Your task is to filter the entries and copy every line containing the string "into".

(Provided records Opens)

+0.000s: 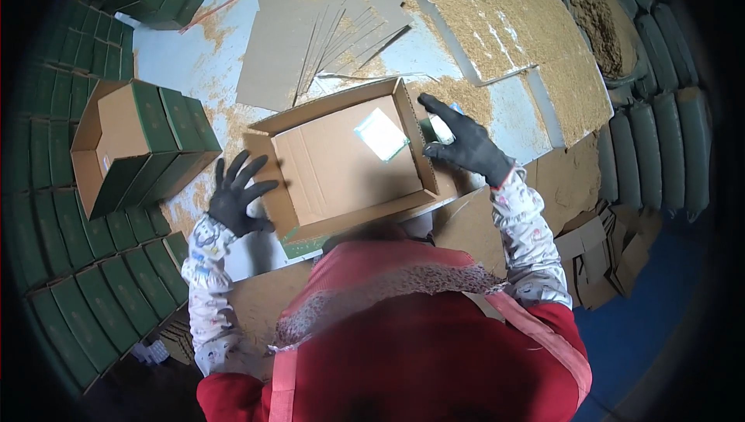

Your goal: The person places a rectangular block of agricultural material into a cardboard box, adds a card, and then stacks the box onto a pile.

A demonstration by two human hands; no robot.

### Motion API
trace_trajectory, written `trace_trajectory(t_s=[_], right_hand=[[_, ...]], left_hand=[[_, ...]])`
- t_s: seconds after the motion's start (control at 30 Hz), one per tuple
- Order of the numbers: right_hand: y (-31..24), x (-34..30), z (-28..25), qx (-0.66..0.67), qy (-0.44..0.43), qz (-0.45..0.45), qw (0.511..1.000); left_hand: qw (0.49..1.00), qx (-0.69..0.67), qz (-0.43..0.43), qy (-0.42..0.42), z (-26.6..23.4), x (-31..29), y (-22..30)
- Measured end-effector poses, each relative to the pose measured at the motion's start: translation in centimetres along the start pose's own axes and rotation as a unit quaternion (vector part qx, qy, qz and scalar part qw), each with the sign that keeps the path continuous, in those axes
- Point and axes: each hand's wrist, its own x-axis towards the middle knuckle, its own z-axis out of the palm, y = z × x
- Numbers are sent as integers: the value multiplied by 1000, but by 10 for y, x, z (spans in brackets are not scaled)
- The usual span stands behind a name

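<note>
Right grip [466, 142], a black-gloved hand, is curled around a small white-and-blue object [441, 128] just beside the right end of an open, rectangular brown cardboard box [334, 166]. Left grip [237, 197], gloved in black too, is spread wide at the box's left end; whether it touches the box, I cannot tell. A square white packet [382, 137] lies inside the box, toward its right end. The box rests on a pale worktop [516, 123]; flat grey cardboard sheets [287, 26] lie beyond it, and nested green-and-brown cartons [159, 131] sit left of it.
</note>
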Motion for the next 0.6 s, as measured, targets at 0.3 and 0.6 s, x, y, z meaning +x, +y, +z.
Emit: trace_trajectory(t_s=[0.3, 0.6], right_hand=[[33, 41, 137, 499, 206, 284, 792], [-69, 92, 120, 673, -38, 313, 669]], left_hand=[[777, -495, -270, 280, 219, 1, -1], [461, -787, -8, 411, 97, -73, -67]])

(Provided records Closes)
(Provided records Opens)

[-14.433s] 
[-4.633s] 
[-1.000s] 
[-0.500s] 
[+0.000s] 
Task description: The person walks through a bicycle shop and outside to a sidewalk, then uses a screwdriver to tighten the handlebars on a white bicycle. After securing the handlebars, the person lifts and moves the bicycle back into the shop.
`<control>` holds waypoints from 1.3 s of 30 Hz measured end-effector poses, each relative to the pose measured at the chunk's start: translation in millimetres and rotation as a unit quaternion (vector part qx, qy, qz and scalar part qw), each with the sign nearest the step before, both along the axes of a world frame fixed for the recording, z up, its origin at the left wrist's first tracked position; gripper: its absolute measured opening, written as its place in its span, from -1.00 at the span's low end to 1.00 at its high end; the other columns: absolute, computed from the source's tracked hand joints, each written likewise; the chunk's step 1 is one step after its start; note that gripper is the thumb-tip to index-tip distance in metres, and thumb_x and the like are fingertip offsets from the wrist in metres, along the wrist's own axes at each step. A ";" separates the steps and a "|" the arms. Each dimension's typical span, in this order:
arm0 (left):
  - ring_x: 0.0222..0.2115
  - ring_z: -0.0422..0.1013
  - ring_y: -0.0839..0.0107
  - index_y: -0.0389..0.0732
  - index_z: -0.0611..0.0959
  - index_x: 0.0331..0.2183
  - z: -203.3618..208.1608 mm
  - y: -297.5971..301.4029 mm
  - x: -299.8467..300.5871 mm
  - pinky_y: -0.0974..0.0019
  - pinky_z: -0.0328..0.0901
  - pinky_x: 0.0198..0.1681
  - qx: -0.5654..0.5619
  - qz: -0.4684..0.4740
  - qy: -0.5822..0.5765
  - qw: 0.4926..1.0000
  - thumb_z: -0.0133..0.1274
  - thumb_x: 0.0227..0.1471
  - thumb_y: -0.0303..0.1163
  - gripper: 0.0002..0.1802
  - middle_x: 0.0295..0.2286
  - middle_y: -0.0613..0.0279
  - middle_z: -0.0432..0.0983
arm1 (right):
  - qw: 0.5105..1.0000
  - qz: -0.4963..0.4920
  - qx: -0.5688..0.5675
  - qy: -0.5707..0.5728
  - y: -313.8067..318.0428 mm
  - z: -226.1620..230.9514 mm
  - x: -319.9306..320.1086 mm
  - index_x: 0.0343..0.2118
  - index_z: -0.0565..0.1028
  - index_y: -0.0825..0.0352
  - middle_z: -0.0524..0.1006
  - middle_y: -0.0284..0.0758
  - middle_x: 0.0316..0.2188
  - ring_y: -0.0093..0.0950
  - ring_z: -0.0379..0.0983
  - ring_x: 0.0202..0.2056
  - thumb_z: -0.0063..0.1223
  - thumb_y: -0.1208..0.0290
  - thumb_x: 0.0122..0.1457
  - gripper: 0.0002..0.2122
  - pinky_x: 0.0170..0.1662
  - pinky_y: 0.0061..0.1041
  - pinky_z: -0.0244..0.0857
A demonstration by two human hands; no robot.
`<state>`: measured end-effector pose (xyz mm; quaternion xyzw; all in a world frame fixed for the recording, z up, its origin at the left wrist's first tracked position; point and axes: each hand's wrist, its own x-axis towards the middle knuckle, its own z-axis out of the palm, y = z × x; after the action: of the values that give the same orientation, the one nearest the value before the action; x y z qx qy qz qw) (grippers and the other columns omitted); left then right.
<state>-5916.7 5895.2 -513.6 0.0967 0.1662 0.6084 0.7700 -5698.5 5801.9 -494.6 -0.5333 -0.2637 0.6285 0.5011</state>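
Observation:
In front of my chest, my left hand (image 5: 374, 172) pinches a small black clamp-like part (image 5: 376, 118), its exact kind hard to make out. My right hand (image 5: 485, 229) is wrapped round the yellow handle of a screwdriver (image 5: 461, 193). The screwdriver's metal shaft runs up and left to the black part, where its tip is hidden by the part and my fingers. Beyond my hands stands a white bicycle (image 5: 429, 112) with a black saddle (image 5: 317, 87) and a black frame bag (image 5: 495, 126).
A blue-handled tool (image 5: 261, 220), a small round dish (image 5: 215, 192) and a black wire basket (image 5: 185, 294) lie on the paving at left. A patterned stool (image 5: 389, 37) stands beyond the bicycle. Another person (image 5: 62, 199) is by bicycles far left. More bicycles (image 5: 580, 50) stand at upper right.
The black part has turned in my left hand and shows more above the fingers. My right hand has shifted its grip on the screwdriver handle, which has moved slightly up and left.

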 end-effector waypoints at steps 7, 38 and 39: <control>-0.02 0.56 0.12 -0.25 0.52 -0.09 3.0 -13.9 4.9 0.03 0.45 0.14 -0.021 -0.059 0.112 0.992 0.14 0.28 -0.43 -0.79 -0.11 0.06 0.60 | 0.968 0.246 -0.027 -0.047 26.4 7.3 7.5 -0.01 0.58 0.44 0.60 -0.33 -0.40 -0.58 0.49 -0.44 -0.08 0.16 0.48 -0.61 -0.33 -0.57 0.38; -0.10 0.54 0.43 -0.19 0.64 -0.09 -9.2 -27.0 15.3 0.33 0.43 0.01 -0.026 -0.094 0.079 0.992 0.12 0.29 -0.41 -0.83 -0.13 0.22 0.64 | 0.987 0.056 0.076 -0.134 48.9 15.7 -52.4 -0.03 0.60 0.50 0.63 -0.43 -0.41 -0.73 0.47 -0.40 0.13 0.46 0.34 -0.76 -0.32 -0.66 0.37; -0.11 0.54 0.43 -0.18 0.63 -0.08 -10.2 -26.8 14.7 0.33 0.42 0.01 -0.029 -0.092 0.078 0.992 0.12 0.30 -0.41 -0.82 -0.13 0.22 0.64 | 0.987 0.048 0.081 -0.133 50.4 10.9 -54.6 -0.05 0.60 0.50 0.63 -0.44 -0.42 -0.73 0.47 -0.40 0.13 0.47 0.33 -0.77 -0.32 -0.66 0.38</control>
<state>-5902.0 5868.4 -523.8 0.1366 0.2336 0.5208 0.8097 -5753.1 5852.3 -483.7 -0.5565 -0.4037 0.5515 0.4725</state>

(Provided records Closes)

Expected answer
Your goal: The person places a rectangular block of agricultural material into a cardboard box, adds a card, and then stacks the box onto a pile.
Task description: The person walks through a bicycle shop and outside to a sidewalk, then uses a screwdriver to tighten the handlebars on a white bicycle. After securing the handlebars, the person lifts and moves the bicycle back into the shop.

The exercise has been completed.